Eddie asked:

Newtonian mechanics tells us that the physical world at any particular moment can in principle be formulated as a differential equation with respect to time. By solving the differential equation and knowing the time of concern, one can find out or predict exactly how the world was in the past or how it will be in the future. Since we human beings are members of the physical world, our behaviours are necessarily governed by the laws of physics and thus fully predictable by the very same differential equation also. It follows that there is no such thing as free will.

However, quantum mechanics suggests by contrast that the physical world (the subatomic world be exact) is probabilistic with uncertainties.

Should mind-body dualism be rejected, will quantum mechanics be an essential clue for explaining the existence of free will?

Answer by Geoffrey Klempner

Let me first state something obvious. The ‘equation’ which you talk about ‘solving’ may indeed have a solution in principle, but it is not one that we can ever discover because all measurement in science has a degree of imprecision. To actually solve the equation one would need to have precise values, for even the smallest deviation will be magnified over time (the ‘butterfly effect’).

However, this leads to a second obvious point. There is a crucial difference for us, as human beings facing an uncertain future, between a universe in which the future is all laid out, determinately, even if we cannot know or predict it – where every event happens because of, say, the precise way that the Big Bang banged – and a universe where some events can occur without a determining cause. The second universe is ‘open’ not ‘closed’. This seems to matter to us, it makes a difference to the way we strive. But, even so, this would have nothing to do with free will as such.

There are two, in some sense diametrically opposed situations where one talks of an agent ‘exercising free will’.

One type of example, which is easily neglected in discussions such as these, is where you perform an action which everyone knew you would do. Let’s say I have a passion for the free will problem so that if any question about free will comes up on Ask a Philosopher I will always try to answer it. A colleague remarks, ‘I’m surprised you bothered to answer Eddie’s question.’ ‘You should have known be better than that!’ I reply. I’m a bit annoyed that my colleague didn’t know I was so keen on the free will problem. But that didn’t make my decision to answer Eddie’s question any less of a ‘free’ decision.

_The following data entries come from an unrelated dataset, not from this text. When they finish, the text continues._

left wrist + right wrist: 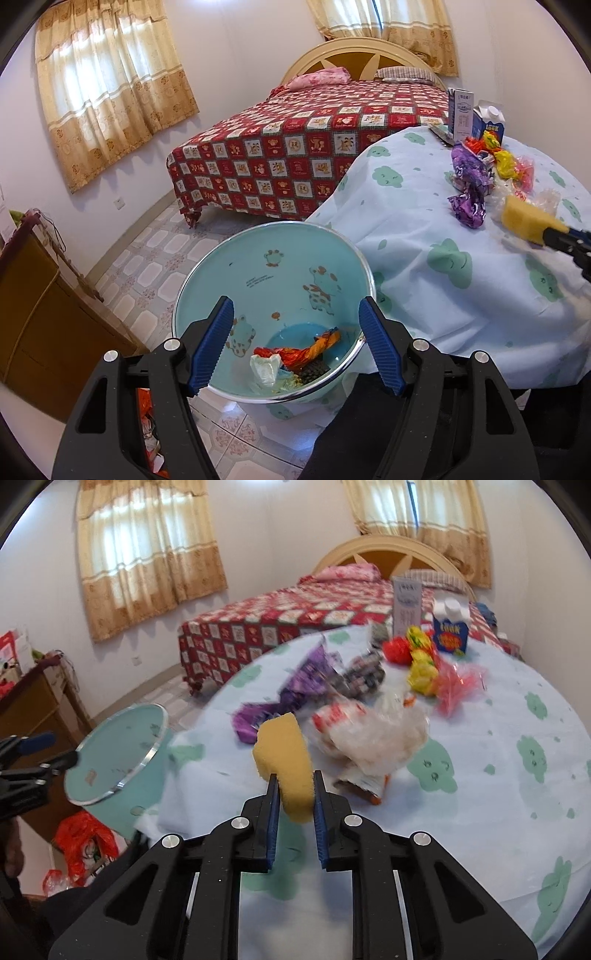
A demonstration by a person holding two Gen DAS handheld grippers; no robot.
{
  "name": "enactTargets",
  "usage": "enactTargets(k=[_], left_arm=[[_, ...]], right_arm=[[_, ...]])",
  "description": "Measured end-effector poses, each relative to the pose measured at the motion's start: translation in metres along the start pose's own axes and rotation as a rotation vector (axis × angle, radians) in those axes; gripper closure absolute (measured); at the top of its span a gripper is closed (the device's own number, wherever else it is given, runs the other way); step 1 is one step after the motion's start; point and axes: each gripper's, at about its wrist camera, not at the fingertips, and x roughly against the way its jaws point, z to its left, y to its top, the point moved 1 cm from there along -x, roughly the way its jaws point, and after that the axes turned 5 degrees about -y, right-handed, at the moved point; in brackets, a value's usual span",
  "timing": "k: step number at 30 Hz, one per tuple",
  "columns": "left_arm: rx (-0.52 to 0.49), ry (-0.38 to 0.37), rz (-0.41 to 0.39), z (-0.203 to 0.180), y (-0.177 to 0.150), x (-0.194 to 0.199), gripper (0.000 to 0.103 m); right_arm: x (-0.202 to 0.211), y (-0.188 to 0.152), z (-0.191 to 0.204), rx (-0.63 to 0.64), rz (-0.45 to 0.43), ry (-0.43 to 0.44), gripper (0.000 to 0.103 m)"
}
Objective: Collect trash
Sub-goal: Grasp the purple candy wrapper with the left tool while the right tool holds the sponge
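My right gripper (295, 775) is shut on a yellow sponge (284, 760) just above the table's cloud-print cloth (480, 775); the sponge (524, 218) also shows at the right edge of the left wrist view. Behind it lies a heap of litter: purple wrappers (295, 679), a clear plastic bag (376, 738), and yellow and red wrappers (421, 672). A light blue bucket (295, 266) tilts against the table's edge, with several crumpled wrappers (295, 354) inside. My left gripper (295, 302) stands open at the bucket's mouth, holding nothing.
Two cartons (450, 631) stand at the table's far side. A bed (295, 140) with a red patterned cover fills the background. A wooden cabinet (37, 314) stands at the left, a red bag (81, 838) lies on the floor, and a dark trouser leg (351, 435) is below the bucket.
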Motion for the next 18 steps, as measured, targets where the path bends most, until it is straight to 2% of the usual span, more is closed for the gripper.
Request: enactTargets(k=[3,8,13,18], left_arm=[[-0.01,-0.002,-0.022,-0.008,0.008,0.002,0.034],[-0.023,-0.027,-0.044,-0.039,0.034,-0.008,0.034],[-0.05,-0.079,-0.05,-0.087,0.061,-0.027,0.034],[-0.073,-0.093,-0.029,-0.122,0.072,-0.052,0.034]], right_arm=[[0.012,0.01,-0.006,-0.018,-0.052,-0.026,0.086],[0.034,0.025,-0.044,-0.104,-0.124,-0.131,0.086],[0.032,0.03,-0.085,-0.155,-0.12,-0.221,0.086],[0.019,0.025,-0.127,-0.203,-0.1,-0.288,0.085]])
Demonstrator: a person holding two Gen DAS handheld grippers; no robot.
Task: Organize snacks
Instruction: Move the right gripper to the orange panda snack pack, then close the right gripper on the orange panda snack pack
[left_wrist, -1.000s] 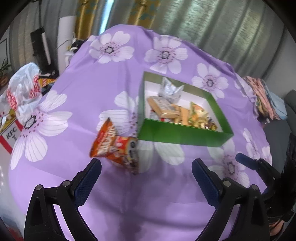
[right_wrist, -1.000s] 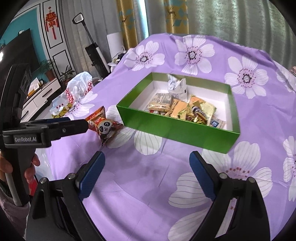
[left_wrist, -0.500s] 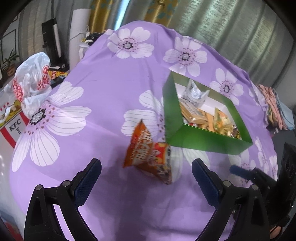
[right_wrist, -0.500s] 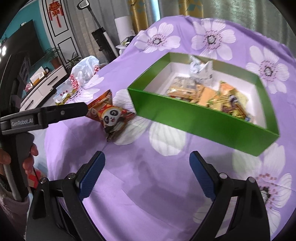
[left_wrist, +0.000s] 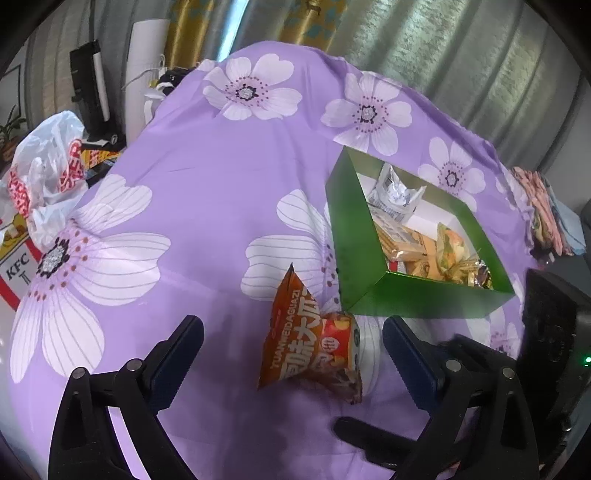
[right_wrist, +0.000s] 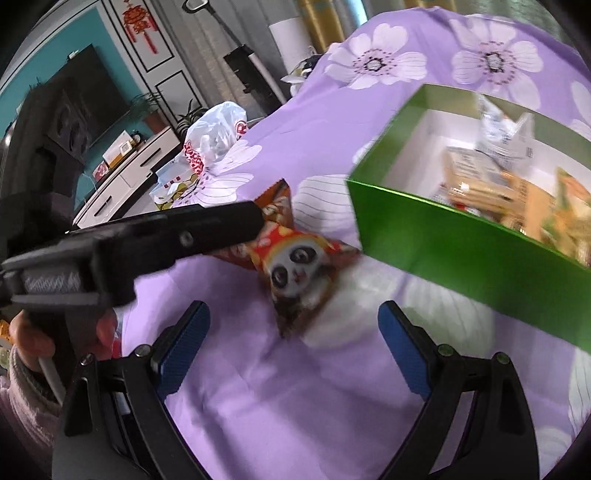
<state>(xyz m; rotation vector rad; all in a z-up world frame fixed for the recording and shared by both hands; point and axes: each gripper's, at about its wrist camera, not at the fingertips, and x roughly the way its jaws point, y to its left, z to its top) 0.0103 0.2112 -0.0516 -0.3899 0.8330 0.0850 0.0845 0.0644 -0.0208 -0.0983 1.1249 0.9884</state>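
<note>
Tongs, left and right, wide apart, empty, near snack packet.

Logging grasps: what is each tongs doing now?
Left tongs: open, empty, straddling the snack packet.
Right tongs: open, empty.

Grey curtains hang behind; a teal wall carries a dark television above a white cabinet.
</note>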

The other kind of example is where a decision is finely balanced. It is at least conceivable that a quantum event in the brain could be the thing that makes you go one way, or the other. Schopenhauer, writing long before quantum theory in his ‘Prize Essay on the Freedom of the Will’, argued that the ‘freedom of indifference’, where the tiniest impulse can tip the balance one way or the other, is not true ‘freedom’, because you weren’t involved. Your character, your desires, passions, ideals, none of these were sufficient to decide the question.

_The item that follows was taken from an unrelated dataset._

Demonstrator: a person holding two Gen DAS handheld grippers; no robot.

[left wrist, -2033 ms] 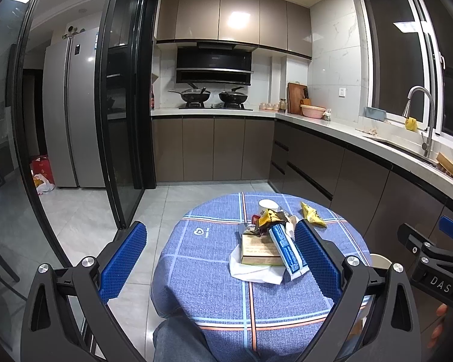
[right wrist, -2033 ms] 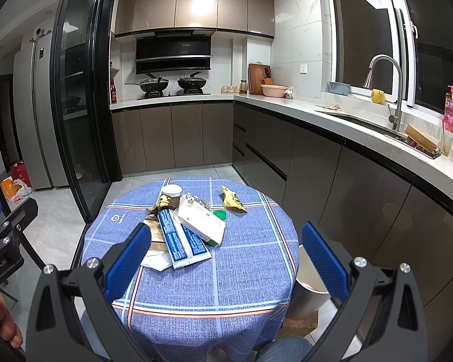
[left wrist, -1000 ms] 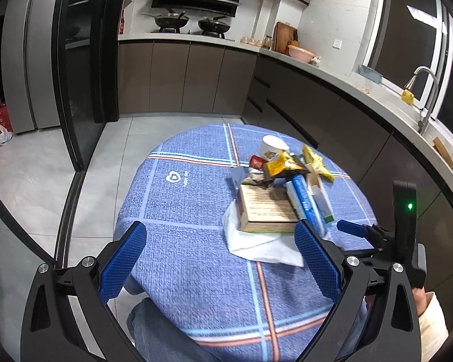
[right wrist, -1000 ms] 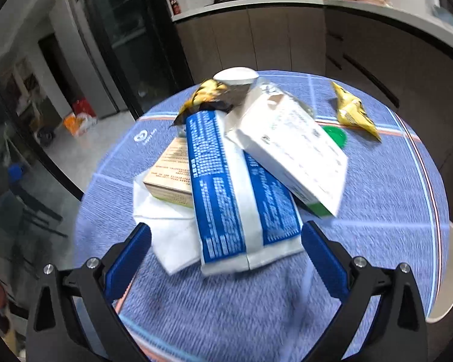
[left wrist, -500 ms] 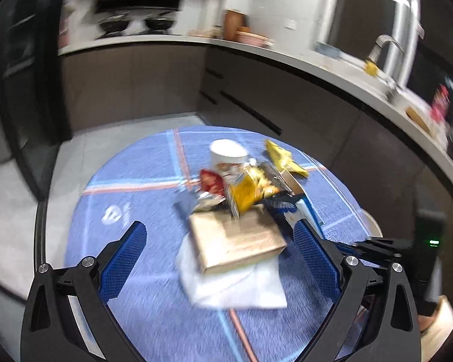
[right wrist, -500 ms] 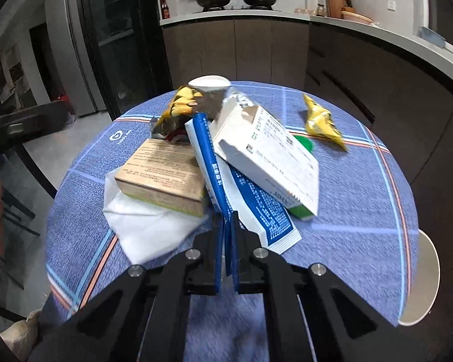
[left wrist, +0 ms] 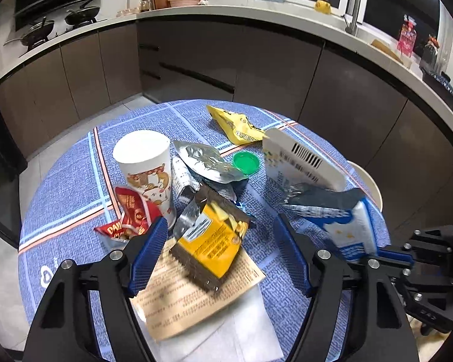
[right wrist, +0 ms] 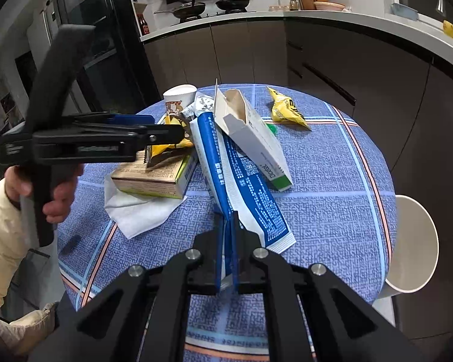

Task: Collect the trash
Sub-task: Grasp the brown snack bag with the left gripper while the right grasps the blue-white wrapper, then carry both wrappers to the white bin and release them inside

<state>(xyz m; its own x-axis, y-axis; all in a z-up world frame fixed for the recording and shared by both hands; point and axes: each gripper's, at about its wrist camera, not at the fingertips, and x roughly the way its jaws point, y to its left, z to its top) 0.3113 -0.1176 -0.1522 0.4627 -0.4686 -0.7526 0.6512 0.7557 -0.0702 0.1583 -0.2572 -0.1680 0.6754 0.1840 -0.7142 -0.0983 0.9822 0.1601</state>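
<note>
My right gripper point(right wrist: 226, 235) sits at the bottom centre of its frame, jaws clamped together on the near edge of the blue and white packet point(right wrist: 241, 181), which runs from my pads up toward the middle of the frame. An open white carton point(right wrist: 253, 141) leans across that packet's upper part, its flap standing up.

My left gripper point(left wrist: 220, 247) has its jaws closing, blue pads on either side of the yellow snack wrapper point(left wrist: 210, 241) in the lower centre of its frame; the pads do not yet press on it. That wrapper lies on a tan cardboard box point(left wrist: 193, 292), and the box rests on a white napkin point(left wrist: 241, 331) at the bottom of the frame.

Around them on the blue checked tablecloth point(left wrist: 63, 187): a white paper cup point(left wrist: 145, 166) stands upright at centre left, with a red wrapper point(left wrist: 130, 214) just below it against its base. A silver foil pouch point(left wrist: 205, 163) lies right of the cup, and a green bottle cap point(left wrist: 246, 163) just beside it. A crumpled yellow packet point(left wrist: 235, 126) lies apart in the upper centre.

In the right view, my left hand point(right wrist: 54, 193) grips the handle at the left edge, a cream sleeve point(right wrist: 0, 241) below it. A white stool seat point(right wrist: 413, 244) shows past the table's right edge.
</note>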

And, yet, what is interesting about this example – which is very common – is that after the event when you made your decision, albeit on the flimsiest or even non-existent grounds, you will seek to rationalize it, talk about it in a way which gives the decision a meaningful place in your ongoing ‘life story’. You make the decision yours by the things you do and say subsequently.

Clearly, on this scenario, it wouldn’t make any difference whether quantum theory was true or false. Even in a determinist universe, finely balanced decisions can happen. From a subjective point of view, we wouldn’t know the difference.

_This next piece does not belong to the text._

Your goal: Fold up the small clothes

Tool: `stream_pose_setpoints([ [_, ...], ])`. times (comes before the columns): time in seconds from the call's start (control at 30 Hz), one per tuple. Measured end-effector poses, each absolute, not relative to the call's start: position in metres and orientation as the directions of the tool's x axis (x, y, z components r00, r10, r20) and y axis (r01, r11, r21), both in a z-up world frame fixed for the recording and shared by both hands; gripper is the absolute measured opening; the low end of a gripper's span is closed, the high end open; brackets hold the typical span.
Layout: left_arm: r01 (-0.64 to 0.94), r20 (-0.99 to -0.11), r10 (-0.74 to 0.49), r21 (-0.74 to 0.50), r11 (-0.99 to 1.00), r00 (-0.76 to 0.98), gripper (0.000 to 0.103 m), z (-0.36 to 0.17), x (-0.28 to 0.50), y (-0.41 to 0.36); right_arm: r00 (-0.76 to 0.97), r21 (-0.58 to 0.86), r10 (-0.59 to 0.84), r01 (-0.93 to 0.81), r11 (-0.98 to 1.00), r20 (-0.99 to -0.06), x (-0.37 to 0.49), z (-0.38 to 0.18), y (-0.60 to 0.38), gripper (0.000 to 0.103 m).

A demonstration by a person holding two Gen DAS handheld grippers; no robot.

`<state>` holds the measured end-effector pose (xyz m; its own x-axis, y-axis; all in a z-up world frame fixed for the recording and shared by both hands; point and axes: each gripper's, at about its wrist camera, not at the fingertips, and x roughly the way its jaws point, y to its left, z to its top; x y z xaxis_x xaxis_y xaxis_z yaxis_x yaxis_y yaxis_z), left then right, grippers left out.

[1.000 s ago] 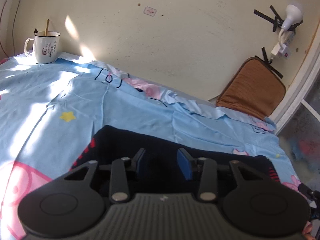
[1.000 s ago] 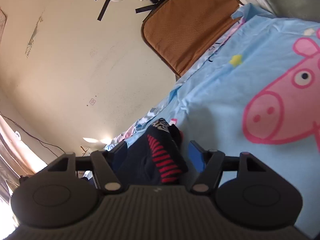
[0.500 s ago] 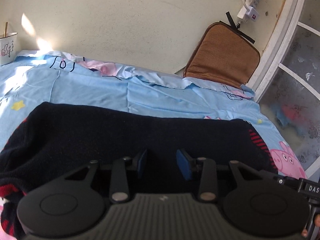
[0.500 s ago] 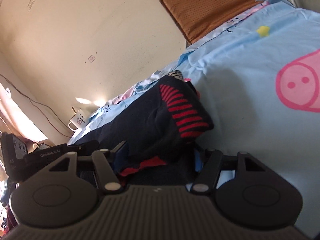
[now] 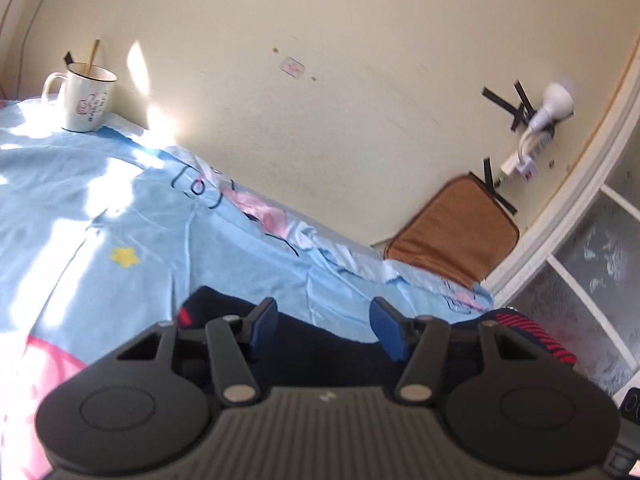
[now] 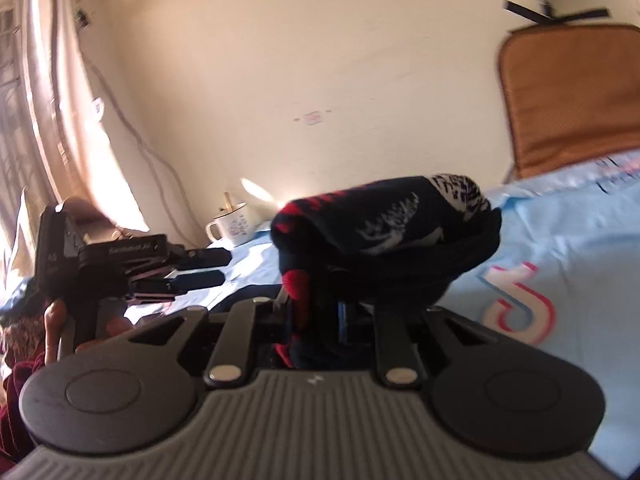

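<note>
A small dark navy garment [image 5: 320, 340] with red stripes lies on the light blue cartoon sheet [image 5: 120, 208]. My left gripper [image 5: 324, 326] is open just above it, the blue pads [image 5: 386, 334] apart and holding nothing. My right gripper [image 6: 316, 312] is shut on the garment [image 6: 384, 220], whose bunched end, with white pattern and red trim, rises above the jaws. The left gripper [image 6: 192, 268] also shows in the right wrist view, at the left, held by a hand.
A white mug [image 5: 86, 100] with a stick stands at the sheet's far left by the wall. A brown cushion [image 5: 452, 228] leans against the wall at the right. A taped plug and lamp [image 5: 536, 128] hang above it. A window frame [image 5: 580, 216] borders the right.
My left gripper has opened wider and pulled back from the garment. My right gripper has closed on the garment's end and lifted it, swinging toward the left.
</note>
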<state>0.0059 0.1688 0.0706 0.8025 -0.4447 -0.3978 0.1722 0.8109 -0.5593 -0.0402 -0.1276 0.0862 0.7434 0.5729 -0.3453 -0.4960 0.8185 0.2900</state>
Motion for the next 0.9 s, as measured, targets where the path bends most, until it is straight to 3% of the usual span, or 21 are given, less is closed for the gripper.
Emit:
stream_pose_setpoints([
  [0.27,0.03,-0.391,-0.342,-0.62,0.784,0.854,0.057,0.059,-0.015,0.234,0.56,0.09,0.633,-0.707,0.701,-0.535,-0.01,0.049,-0.001,0.024],
  [0.37,-0.001,-0.408,-0.33,-0.63,0.777,0.852,0.057,0.051,-0.018,0.243,0.506,0.058,0.643,-0.759,0.648,-0.575,-0.006,0.029,0.018,0.033],
  [0.47,-0.005,-0.417,-0.326,-0.623,0.782,0.849,0.059,0.049,-0.017,0.243,0.455,0.103,0.692,-0.791,0.603,-0.56,-0.011,0.035,0.014,0.059],
  [0.5,0.004,-0.415,-0.328,-0.616,0.788,0.849,0.06,0.05,-0.016,0.24,0.439,0.123,0.711,-0.799,0.588,-0.549,-0.014,0.04,0.01,0.06],
  [0.67,0.058,-0.415,-0.321,-0.533,0.844,0.851,0.064,0.065,-0.009,0.208,0.472,0.242,0.788,-0.774,0.585,-0.396,-0.016,0.08,-0.034,0.059],
  [0.77,0.049,-0.437,-0.256,-0.432,0.901,0.862,0.066,0.072,-0.006,0.183,0.587,0.292,0.747,-0.689,0.663,-0.312,-0.007,0.098,-0.065,0.058],
  [0.9,0.005,-0.474,-0.159,-0.309,0.951,0.866,0.066,0.073,-0.004,0.156,0.692,0.351,0.626,-0.521,0.778,-0.36,0.022,0.094,-0.088,0.034],
])
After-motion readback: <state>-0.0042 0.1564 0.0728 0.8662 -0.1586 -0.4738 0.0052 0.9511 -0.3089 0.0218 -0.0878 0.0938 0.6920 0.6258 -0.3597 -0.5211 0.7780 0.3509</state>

The pessimistic view is that free will is impossible either way. In a deterministic universe, we are like wind-up clockwork toys. In a quantum universe we are like roulette wheels. But these are just pictures. If you allow the picture to take hold of your mind you will lose the thing you have now, which arguably is all we could want from a concept of ‘free will’.

There is a deep sense of mystery in the incompatibility between our picture of ‘how the universe works’ and our sense of our own subjective reality. We don’t know our own selves, as we are ‘objectively’, and in a sense cannot know. The free will problem is the classic expression of this.